• Task instructions: What I need is an exact repeat of the lines from the one with "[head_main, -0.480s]" through the end of the listing below. Leave out every picture.

━━━━

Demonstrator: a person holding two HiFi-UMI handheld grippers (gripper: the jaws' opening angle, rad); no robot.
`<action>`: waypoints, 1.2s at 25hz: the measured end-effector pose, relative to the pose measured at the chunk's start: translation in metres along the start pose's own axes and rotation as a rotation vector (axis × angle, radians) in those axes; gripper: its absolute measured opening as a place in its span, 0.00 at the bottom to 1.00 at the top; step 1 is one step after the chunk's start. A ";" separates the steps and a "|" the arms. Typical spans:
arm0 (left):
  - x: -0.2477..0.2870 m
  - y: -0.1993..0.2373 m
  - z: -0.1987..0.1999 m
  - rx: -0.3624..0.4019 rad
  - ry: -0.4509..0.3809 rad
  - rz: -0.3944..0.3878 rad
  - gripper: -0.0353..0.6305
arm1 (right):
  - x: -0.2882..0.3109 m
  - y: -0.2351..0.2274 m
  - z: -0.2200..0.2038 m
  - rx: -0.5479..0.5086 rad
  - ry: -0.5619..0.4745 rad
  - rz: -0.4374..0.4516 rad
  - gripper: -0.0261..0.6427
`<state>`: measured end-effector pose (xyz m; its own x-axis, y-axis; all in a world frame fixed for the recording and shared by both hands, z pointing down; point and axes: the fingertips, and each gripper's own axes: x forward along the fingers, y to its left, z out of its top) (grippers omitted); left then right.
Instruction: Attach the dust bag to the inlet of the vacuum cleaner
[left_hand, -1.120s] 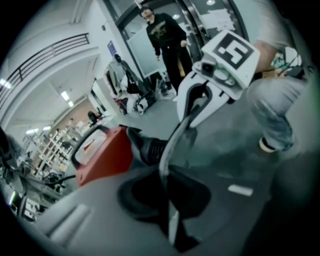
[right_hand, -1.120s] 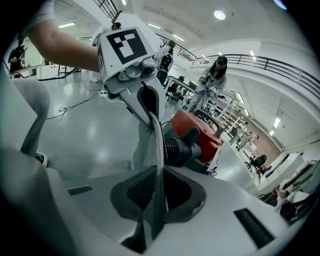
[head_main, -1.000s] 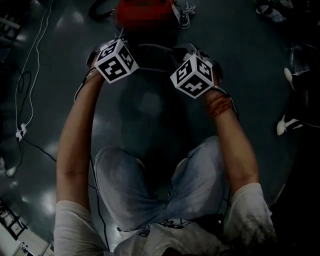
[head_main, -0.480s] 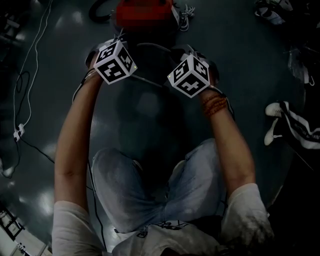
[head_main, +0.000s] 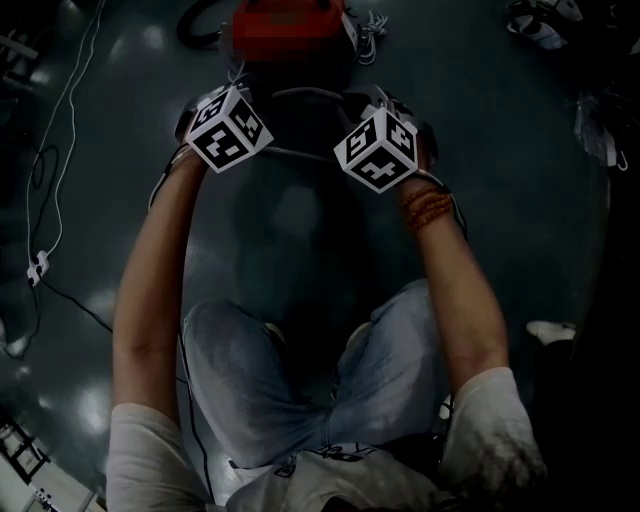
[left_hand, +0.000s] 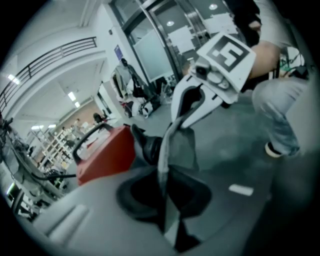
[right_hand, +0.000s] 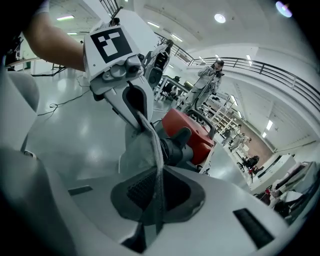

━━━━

• Task solution:
[head_main, -0.480s] 
[head_main, +0.000s] 
[left_hand, +0.000s] 
[right_hand, +0.000s] 

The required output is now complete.